Stored items
---------------
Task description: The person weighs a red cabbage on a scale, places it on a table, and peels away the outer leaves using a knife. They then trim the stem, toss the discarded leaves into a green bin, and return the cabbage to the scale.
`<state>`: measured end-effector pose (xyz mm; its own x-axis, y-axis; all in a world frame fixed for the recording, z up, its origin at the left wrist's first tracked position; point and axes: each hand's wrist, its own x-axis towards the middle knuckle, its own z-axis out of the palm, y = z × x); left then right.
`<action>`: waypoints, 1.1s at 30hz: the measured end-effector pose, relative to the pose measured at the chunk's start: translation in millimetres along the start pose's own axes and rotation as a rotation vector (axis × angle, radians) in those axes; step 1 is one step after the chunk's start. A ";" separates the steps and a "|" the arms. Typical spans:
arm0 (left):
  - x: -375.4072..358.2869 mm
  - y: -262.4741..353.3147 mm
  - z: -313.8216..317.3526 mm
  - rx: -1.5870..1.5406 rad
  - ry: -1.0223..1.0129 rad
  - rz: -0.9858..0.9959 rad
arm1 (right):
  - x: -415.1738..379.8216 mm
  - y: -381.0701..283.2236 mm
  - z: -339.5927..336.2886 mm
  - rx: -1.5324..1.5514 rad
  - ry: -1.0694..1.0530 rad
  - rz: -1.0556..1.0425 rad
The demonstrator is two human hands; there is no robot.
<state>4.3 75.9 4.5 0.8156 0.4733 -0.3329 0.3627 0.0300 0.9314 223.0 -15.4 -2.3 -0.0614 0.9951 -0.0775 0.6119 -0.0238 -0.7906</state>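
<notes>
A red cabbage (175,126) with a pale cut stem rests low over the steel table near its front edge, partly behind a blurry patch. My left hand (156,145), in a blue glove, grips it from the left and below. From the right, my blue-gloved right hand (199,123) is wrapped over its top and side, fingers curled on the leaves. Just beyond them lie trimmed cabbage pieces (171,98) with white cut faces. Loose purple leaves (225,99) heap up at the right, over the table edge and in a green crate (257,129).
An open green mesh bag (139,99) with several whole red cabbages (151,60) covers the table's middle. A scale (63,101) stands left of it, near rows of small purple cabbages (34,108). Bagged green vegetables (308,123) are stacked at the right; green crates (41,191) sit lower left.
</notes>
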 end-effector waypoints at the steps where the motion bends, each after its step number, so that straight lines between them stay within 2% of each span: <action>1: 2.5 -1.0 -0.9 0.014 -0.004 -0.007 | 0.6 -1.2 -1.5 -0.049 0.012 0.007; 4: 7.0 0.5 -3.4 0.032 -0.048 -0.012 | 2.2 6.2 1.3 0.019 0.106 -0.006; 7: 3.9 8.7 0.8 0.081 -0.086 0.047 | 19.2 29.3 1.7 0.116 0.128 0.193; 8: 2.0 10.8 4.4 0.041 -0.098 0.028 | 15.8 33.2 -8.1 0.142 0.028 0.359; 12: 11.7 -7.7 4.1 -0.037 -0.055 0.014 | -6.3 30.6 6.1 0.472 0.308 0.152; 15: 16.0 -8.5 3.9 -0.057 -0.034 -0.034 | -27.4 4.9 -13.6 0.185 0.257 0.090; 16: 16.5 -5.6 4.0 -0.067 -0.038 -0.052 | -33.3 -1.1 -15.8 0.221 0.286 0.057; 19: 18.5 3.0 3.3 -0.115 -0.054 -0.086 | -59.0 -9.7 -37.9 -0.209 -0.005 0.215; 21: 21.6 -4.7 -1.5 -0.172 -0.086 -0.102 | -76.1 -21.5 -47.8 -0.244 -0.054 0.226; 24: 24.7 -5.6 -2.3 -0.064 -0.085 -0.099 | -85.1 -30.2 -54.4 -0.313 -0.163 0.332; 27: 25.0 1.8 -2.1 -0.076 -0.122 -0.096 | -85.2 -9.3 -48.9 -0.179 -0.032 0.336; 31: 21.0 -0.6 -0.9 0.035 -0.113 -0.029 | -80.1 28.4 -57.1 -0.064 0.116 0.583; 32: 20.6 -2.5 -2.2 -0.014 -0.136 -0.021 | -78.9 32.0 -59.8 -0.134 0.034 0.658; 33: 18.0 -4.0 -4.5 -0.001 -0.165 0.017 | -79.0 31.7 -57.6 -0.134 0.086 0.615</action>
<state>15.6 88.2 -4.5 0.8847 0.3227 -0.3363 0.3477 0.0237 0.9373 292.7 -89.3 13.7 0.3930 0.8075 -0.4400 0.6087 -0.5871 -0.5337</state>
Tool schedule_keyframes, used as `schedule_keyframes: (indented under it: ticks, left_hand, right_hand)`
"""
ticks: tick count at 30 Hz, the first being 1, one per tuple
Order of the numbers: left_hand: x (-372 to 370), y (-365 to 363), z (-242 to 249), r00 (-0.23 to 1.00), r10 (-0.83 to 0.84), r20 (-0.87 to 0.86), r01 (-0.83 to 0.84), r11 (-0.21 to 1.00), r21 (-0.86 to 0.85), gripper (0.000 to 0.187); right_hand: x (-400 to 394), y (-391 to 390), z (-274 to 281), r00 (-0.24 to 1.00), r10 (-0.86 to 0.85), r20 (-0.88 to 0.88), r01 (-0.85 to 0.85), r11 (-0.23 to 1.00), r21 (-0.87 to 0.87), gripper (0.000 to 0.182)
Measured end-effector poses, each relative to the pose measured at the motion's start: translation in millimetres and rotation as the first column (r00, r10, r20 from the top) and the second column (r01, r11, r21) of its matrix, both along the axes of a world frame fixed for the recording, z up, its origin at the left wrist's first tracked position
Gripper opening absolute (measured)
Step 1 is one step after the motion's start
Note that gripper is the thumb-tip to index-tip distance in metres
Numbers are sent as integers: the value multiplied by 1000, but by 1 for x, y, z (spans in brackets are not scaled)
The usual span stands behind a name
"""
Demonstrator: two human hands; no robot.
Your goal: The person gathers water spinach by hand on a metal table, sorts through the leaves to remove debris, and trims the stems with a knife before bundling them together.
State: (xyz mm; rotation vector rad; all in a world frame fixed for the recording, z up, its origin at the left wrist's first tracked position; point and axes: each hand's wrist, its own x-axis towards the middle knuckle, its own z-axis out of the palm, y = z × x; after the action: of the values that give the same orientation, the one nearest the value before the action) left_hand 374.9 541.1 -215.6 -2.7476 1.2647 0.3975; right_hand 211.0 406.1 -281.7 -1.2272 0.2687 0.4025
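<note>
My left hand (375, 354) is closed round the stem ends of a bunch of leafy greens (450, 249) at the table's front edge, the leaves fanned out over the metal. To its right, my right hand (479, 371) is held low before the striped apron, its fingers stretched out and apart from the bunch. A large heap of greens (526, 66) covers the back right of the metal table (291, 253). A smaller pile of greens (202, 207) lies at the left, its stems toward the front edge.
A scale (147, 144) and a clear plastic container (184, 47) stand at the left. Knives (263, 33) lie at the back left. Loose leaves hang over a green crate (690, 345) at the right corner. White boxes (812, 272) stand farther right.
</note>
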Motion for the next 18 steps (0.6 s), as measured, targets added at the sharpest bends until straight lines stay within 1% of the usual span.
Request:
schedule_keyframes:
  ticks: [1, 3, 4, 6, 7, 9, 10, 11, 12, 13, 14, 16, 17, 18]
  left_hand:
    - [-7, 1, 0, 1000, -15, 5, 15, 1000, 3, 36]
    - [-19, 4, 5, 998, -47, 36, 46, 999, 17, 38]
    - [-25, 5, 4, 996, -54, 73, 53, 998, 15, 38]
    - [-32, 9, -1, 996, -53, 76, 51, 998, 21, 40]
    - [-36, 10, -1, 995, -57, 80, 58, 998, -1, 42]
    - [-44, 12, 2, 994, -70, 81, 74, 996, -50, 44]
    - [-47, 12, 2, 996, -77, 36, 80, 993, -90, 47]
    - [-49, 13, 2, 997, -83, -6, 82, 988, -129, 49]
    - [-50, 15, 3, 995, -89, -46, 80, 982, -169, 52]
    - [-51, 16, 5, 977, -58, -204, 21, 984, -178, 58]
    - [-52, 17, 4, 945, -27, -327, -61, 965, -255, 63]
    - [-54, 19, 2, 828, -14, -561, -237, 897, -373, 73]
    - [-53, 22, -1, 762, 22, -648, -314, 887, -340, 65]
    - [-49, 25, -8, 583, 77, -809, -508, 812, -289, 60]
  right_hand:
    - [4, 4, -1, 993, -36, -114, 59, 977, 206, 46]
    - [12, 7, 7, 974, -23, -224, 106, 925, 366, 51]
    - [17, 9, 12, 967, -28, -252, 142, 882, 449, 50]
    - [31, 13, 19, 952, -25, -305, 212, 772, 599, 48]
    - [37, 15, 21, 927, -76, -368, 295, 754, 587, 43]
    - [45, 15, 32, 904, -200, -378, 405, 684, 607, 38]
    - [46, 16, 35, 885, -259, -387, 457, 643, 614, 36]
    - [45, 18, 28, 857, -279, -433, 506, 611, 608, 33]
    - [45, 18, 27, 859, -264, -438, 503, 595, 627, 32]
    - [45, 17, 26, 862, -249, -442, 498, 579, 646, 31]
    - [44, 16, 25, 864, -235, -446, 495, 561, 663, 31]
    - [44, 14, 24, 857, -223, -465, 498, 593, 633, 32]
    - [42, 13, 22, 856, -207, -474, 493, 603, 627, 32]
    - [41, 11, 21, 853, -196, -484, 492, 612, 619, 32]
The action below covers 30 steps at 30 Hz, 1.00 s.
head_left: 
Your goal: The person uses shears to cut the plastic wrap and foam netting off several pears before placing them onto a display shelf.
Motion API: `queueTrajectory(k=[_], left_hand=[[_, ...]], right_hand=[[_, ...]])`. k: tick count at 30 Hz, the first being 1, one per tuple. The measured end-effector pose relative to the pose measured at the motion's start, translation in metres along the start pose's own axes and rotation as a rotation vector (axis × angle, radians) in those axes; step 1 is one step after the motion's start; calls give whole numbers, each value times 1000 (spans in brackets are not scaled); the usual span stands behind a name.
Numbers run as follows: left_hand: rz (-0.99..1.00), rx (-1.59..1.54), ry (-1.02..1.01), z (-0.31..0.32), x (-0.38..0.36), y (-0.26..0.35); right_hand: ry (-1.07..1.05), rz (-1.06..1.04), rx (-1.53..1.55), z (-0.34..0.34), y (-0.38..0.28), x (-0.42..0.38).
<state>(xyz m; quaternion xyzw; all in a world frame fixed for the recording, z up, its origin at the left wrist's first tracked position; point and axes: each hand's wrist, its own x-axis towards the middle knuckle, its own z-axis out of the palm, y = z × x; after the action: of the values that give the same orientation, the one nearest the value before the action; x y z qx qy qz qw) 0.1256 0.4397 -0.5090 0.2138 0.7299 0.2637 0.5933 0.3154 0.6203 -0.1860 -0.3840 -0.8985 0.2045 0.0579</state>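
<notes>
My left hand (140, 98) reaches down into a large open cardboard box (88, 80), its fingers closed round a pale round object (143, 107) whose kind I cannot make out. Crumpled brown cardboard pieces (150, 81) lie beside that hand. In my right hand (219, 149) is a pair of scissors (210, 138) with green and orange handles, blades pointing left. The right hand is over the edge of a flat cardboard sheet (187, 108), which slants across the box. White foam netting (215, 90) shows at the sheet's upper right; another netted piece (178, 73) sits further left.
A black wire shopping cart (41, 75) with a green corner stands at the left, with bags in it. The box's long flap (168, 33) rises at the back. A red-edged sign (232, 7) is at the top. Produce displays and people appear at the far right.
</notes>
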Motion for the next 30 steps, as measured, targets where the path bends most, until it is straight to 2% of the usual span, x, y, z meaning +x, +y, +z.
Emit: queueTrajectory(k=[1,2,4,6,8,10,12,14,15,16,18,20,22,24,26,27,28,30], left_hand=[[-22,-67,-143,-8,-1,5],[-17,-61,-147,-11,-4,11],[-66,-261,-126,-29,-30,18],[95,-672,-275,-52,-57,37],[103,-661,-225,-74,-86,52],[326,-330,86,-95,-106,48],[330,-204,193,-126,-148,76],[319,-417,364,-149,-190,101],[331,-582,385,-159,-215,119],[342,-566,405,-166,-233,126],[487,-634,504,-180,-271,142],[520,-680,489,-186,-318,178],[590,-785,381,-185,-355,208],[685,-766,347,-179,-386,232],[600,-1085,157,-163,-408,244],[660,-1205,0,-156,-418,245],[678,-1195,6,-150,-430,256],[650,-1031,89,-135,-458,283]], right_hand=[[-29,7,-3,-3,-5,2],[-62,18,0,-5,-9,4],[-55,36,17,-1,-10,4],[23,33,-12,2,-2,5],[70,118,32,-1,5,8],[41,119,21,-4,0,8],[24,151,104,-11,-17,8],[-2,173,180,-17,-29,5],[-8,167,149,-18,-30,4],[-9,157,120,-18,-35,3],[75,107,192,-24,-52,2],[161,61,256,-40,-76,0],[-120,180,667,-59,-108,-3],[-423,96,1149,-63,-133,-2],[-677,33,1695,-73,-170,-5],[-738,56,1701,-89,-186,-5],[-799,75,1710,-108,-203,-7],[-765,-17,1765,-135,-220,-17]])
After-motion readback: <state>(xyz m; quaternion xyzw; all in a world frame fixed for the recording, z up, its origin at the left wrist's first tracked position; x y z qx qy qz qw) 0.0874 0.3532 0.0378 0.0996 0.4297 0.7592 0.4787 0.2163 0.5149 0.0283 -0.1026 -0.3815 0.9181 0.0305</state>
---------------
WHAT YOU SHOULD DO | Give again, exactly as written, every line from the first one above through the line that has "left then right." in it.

SOLUTION TO THIS EXERCISE |
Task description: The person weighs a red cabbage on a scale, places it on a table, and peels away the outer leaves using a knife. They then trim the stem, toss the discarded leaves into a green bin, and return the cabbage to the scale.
`<state>`: measured end-effector pose (xyz mm; its own x-axis, y-axis; all in a world frame fixed for the recording, z up, its origin at the left wrist's first tracked position; point and axes: each hand's wrist, its own x-axis towards the middle knuckle, its own z-axis out of the palm, y = z × x); left then right.

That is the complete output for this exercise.